Sterling's protagonist has skills which keep him useful but also give him access to sheer style- a surprising number of these stories deal with artists of a technological bent, or technologists whose flair makes them more or less artists. Charles Stross's Max in “Lobsters” (one of the stories fixed-up as Accelerando) is more or less benevolent in his dealings with quasi-intelligent downloads but more because kindness appeals to his sense of himself than because of actual moral positions deeply held. Similarly Bash in Paul Di Filippo's wacky “What's Up, Tiger Lily?” is less interested in saving the world than in saving himself the embarrassment of his ex- girlfriend's hack of his invention; these are stories in which the imperatives of pulp have been reconfigured as good manners.

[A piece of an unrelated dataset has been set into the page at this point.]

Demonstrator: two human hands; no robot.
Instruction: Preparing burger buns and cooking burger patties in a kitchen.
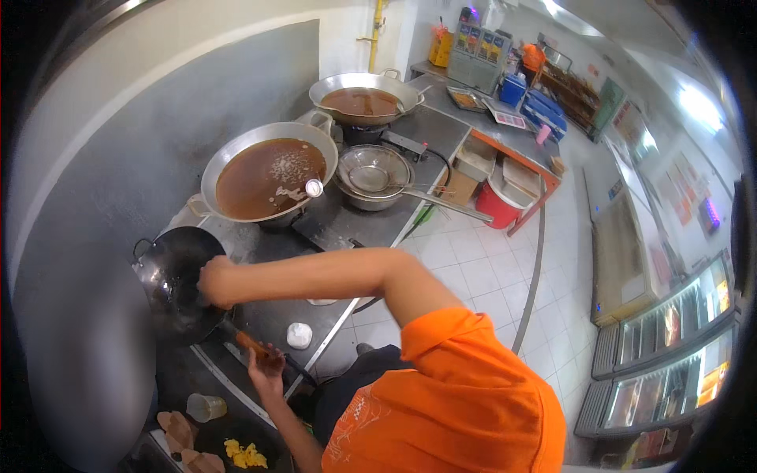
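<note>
A dark round-bottomed wok [177,316] with a small loop handle on its far side lies in front of me. My left hand [267,363] is around its wooden handle [251,343]. Over the near side of the wok's bowl, my right hand [216,282] is curled and blurred; whether anything is in its fingers is hidden. A white rounded lump [299,336] rests on the dark counter beside the handle. Left of my left forearm are a translucent plastic cup [206,408] and yellow pieces, like scrambled egg [243,454], on a dark surface.
Two large metal pans of brown liquid, a nearer pan [266,180] and a farther pan [361,101], stand on burners. A long-handled strainer [372,171] rests on a bowl, its handle jutting past the counter edge. A red bucket [498,204] is under the table. Another person [533,57] stands far back.
</note>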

Good manners are, indeed, part of what keeps us human and humane and part of right dealing with those of our technological creations which might have some claim to human identity. The downloaded bride in David Marusek's “The Wedding Album” or the child in Walter John Williams’s “Daddy's World” may not be human, or even fully autonomous, but are shown as possessing the qualia of pain and humiliation to an extent that makes them the rightful beneficiaries of human kindness.

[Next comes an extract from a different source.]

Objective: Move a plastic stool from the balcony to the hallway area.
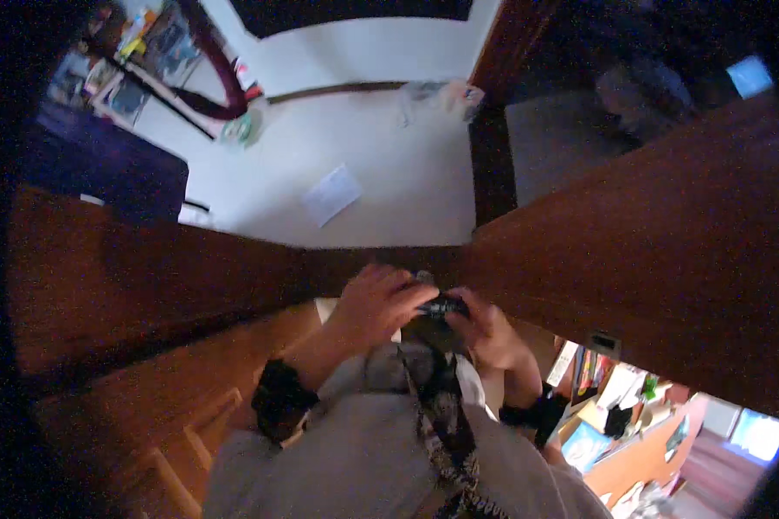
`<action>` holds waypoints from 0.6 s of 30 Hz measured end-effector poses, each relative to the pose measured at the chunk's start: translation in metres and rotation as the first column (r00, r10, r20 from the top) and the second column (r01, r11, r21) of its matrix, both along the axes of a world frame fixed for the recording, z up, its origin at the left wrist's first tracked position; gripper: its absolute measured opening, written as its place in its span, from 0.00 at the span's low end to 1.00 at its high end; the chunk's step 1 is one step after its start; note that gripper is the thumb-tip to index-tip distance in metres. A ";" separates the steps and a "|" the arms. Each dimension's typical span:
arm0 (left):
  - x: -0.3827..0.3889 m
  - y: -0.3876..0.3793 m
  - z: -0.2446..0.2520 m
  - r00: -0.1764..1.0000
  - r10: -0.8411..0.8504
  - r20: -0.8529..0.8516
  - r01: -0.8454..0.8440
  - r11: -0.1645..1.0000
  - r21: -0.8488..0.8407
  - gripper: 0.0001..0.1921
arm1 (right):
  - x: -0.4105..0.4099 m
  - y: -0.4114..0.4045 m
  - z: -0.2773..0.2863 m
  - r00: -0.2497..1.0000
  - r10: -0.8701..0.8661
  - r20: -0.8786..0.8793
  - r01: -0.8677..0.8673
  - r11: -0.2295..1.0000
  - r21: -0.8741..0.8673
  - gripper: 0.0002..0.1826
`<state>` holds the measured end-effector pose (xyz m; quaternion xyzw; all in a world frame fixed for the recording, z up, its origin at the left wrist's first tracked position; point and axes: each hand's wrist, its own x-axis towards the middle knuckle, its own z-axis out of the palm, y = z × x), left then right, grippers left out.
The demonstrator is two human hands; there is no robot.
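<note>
Close in front of my chest, both hands meet at a small dark object (443,305) with pale marks on it; blur hides what it is. The fingers of my left hand (373,301) lie over its left side. My right hand (493,331) grips its right end between thumb and fingers. Black bands or cuffs (282,396) circle both wrists. Below the hands, a dark patterned strap or scarf (445,415) hangs over my light grey top (363,454).
Brown wooden panels stand on the left (169,259) and right (623,246), the right bearing a metal plate (605,344). Ahead, a white surface (402,188) holds a paper sheet (333,194) and a plastic bag (441,100). Books (591,373) fill the lower right.
</note>
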<state>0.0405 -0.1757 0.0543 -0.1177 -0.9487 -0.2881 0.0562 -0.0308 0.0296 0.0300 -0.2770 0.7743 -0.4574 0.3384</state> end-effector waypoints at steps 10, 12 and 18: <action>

If the producer narrator of Pat Cadigan's “The final remake of The Return of Little Latin Larry with a Completely Remastered Soundtrack and the Original Audience” finds himself out of pocket and baffled by the mystery at the heart of things, it feels right because he has been insufficiently respectful of the fragments of genetic memory from which his age reconstructs lost art. These are often morality tales, but the moral is about respect rather than more traditional virtues—the sadness that results from the virtual love-making in Gwyneth Jones’s “Red Sonja and Lessingham in Dreamland” results from the difficulty of maintaining trust and respect behind the masks of cyberspace.

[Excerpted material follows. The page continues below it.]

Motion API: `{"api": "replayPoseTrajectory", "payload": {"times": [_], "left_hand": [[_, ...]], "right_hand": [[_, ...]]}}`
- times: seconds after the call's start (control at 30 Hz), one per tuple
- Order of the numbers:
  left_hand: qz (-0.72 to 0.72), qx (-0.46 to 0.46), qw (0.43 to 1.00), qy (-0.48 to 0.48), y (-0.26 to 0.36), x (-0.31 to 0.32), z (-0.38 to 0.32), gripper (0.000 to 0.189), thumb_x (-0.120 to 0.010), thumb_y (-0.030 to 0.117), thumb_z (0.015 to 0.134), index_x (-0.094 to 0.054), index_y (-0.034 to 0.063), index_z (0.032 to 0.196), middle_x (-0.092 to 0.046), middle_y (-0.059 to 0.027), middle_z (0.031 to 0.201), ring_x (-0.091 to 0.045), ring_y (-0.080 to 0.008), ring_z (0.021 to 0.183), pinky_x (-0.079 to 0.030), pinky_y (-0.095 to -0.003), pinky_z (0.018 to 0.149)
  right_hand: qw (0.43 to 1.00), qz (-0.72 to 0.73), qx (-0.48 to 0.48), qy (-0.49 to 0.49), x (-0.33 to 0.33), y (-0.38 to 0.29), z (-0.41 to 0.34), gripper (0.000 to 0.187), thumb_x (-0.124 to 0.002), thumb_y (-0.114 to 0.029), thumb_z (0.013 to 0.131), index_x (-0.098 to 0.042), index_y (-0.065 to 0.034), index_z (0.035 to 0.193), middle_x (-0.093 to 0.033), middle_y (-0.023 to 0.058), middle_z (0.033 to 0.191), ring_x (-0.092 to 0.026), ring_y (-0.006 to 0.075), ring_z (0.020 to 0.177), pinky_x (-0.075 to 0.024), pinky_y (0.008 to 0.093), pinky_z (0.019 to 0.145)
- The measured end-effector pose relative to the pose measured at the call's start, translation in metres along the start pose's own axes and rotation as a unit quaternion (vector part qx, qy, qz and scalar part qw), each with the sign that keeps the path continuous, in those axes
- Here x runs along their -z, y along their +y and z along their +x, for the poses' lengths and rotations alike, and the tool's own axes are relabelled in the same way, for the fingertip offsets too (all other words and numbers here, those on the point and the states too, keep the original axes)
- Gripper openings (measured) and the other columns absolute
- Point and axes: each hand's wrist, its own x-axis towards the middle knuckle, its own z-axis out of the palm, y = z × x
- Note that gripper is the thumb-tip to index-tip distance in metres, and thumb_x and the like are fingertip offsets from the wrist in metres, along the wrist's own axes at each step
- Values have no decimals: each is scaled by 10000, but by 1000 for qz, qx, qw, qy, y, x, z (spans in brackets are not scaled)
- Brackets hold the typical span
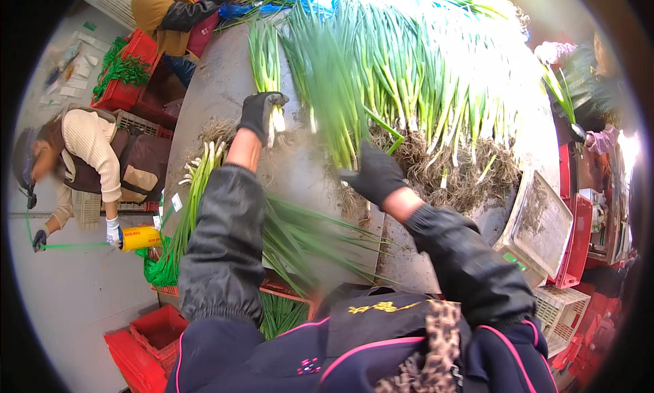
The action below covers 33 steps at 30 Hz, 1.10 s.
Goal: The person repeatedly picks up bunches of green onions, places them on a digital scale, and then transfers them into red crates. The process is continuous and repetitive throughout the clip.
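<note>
My left hand [261,116], in a dark glove, is closed around the white stems of a small bunch of green onions [264,61], whose leaves point away from me. Near the middle of the metal table [306,168], my gloved right hand [375,173] is at the root end of other green onions [340,112], blurred by motion; whether it grips them I cannot tell. A large row of green onions with soil-covered roots [460,173] lies right of it. More green onions [202,183] rest beside my left forearm, and long leaves spread below my hands.
At the table's right edge stands a soiled plastic bin [541,224]. Red crates [158,331] are on the floor at the lower left. A person at left handles green string by a yellow cylinder [140,238]; another stands at the upper left, and one at right holds green onions [559,94].
</note>
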Motion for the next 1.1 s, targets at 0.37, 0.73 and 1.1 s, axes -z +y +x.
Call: {"api": "replayPoseTrajectory", "payload": {"times": [0.37,0.73,1.1], "left_hand": [[-186,164,963,-105,-5,-5,-108,346,-616,148,901,-601,-62,1175,-674,-88,959,-629,-148,747,-562,-276,631],[8,-28,968,-249,-61,-119,-141,359,-673,175,958,-633,-51,1234,-691,-158,1238,-700,-193,1013,-590,-329,876],[162,-75,962,-206,13,-188,-272,455,-783,126,788,-617,6,1194,-717,-125,1020,-681,-248,925,-544,-363,817]], "right_hand": [[956,146,-163,-197,1,29,75,398,-727,-190,807,-621,60,1097,-712,215,863,-711,260,659,-603,356,650],[924,318,-11,-212,61,12,-3,401,-628,-290,946,-641,-56,1271,-653,190,1217,-612,277,1146,-498,399,977],[867,483,30,-120,49,91,-69,520,-639,-193,965,-477,26,1408,-675,150,1239,-666,230,1082,-526,340,948]]}}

Often, in their bleak way, these are comedies—DiFilippo is making a point about the complex relationship of the noir that was cyberpunk's default cinematic reference and the wacky comedies of the emotional life that were in cinemas at the same time. Cory Doctorow's “When Sysadmins ruled the earth” turns the collapse of everything and death of millions into a dark comedy of geeks fighting turf wars as they keep enough of the world together for there to be some hope. Michael Swanwick's “The Dog Said Bow-wow” is a reconfigured picaresque variation on Puss-in-Boots in which technology and its loss and aberrations have become indistinguishable from magic, not because they are advanced so much as because they are no longer understood. One of the assumptions of the stories in this book is that much will be lost, and much remain, and that cheerfulness is more useful than hope. These are not perhaps the stories we would have expected to be reading almost thirty years after cyberpunk started with flashes and bangs, yet their sad sweet often witty wisdom is probably the best we deserve.
Roz Kaveney is a writer and reviewer living in London. Her most recent book is Superheroes!; other titles include Reading the Vampire Slayer, From Alien to The Matrix, and Teen Dreams.